Les zones humides, valeurs sûres de la biodiversité

mercredi 17 février 2010.
 

Un temps mise sous cloche, la nature est de plus en plus considérée comme un support de services, parfois économiques. Une tendance qu’illustre à la perfection l’intérêt porté aux zones humides.

L’année 2010 est celle de la biodiversité et cette dernière n’a pas fini de la ramener. Le 2 février dernier, la planète fêtait la Journée mondiale des zones humides. Une célébration parmi d’autres pour rappeler la fragilité et l’importance de nos écosystèmes. Mais qui, peut-être, raconte mieux qu’aucune autre l’évolution en train de s’opérer dans la relation de l’homme à son écosystème. Les motivations de la bienveillance du premier à l’égard du second évoluent, et avec elles la façon de l’exercer. Celle qui visait à mettre l’environnement sous cloche pour mieux le protéger se défile peu à peu au profit d’une vision que l’on pourrait qualifier d’utilitariste si le mot ne sonnait pas mesquin. De mise en réserve, la nature est en train de passer à support de services, et si les zones humides illustrent pile-poil le phénomène, c’est sans doute parce que leur utilité apparaît évidente.

Elles sont, de fait, le seul écosystème à bénéficier d’une convention internationale – la convention de Ramsar – qui, en 1971, en donnait une définition visant à les protéger. Les zones humides « sont des étendues de marais, de fagnes, de tourbière, d’eaux naturelles ou artificielles, permanentes ou temporaires, où l’eau est stagnante ou courante, douce, saumâtre ou salée, y compris les étendues d’eau marine dont la profondeur à marée basse n’excède pas 6 mètres ». Bref, tout ce qui fait que la terre patauge et héberge de la vie, depuis l’étang jusqu’au marais salant, en passant par le fleuve et son estuaire. Une reconnaissance qui consacrait leur fonction biologique, quand elles abritent une diversité animale – oiseaux, batraciens, coquillages ou insectes – et végétale des plus vastes.
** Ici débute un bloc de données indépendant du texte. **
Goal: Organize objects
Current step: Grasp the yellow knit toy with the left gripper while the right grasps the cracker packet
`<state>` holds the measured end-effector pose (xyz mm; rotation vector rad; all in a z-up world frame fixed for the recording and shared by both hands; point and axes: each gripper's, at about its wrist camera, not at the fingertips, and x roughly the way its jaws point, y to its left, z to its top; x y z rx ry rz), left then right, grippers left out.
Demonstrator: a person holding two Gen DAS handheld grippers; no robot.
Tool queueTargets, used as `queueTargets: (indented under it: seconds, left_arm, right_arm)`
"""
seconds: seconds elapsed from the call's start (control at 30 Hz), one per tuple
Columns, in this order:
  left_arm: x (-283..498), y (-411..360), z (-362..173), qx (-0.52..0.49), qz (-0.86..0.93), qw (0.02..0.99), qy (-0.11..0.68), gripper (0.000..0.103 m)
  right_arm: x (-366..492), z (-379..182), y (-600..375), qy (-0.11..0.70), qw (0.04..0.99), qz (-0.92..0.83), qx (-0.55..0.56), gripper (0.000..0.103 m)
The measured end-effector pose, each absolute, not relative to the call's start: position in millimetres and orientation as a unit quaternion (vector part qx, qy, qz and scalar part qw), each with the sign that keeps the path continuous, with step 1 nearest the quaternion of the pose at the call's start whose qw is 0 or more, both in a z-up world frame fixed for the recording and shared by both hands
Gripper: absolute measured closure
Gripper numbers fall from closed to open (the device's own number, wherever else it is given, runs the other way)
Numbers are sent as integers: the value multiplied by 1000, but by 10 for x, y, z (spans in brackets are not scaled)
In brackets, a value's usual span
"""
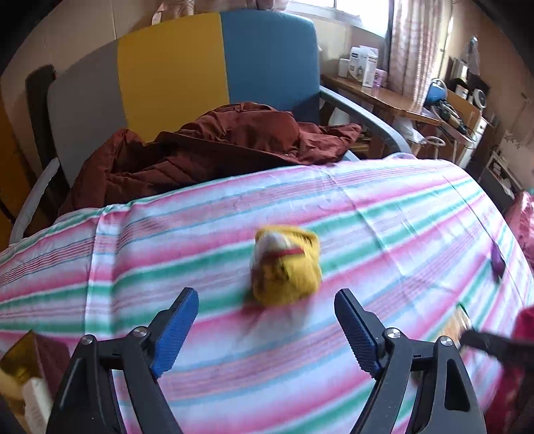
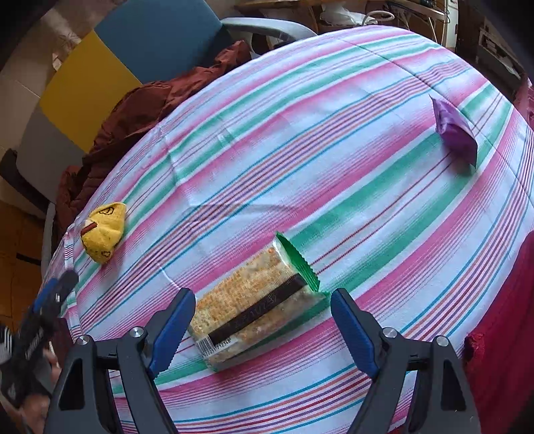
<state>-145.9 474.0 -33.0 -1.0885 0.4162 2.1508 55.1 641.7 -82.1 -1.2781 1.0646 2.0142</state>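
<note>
Jaws spread on both grippers, angled downward; left (image 1: pixel 267 297) nears yellow pouch (image 1: pixel 286 265); right (image 2: pixel 263 297) straddles cracker packet (image 2: pixel 257 300).

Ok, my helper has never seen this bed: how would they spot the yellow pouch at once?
Find the striped sheet. The yellow pouch lies near the edge by the brown jacket, ahead of the open left gripper. It is soft yellow cloth; the snack bar and purple packet are shiny wrappers.

Striped bedcover (image 1: pixel 233 207), grey-yellow-blue headboard (image 1: pixel 173 73), daylit curtained window (image 1: pixel 367 16), cluttered wooden desk (image 1: pixel 377 93)
</note>
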Motion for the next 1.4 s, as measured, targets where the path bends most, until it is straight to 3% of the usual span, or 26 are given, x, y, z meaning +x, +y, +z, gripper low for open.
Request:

Est venue s’y ajouter, au fil des temps, la reconnaissance des services rendus à la communauté  : services hydrauliques, quand elles permettent une régulation des flux et contribuent à l’alimentation en eau potable  ; services culturels et sociaux, quand elles sont lieux de loisirs et de détente  ; et, au final, services économiques, quand elles sont profitables au tourisme, indispensables à la production de sel, de poisson ou d’osier, voire quand elles remplacent parfois efficacement un système d’épuration des eaux de par leurs vertus filtrantes.

L’idée qu’il peut être plus rentable de les conserver que de les détruire a peu à peu fait son chemin. À l’heure où lutter contre leur déclin est devenu une priorité mondiale – mise en concurrence avec le développement urbain et agricole, 50 % des zones humides résiduelles des pays développés ont disparu au cours du XXe siècle –, l’argument est de plus en plus utilisé pour les défendre. Internationalement, les études se multiplient qui cherchent à chiffrer la « valeur » à accorder à la nature. « À l’échelle locale, il s’agit de démontrer qu’elles peuvent être utiles au développement, explique Yann Laurans, économiste des politiques publiques environnementales et consultant chez EcoWatt. Certaines parfois parce qu’elles permettront de baisser le coût de l’eau potable, d’autres parce qu’elles seront un rempart contre les inondations ou encore parce qu’elles permettront de créer une base de loisirs, des emplois, de la valeur ajoutée… »

L’argument économique tend ainsi à venir au renfort de la biodiversité. Non sans révéler ses limites quand il est établi que la nature n’est pas toujours rentable. Yann Laurans l’illustre d’une sentence  : « On peut aligner tous les chiffres que l’on veut, une carrière de sable rapportera toujours plus qu’un étang. » Veillons, du même coup, à ne pas jeter à l’eau les autres motivations, mêmes gratuites.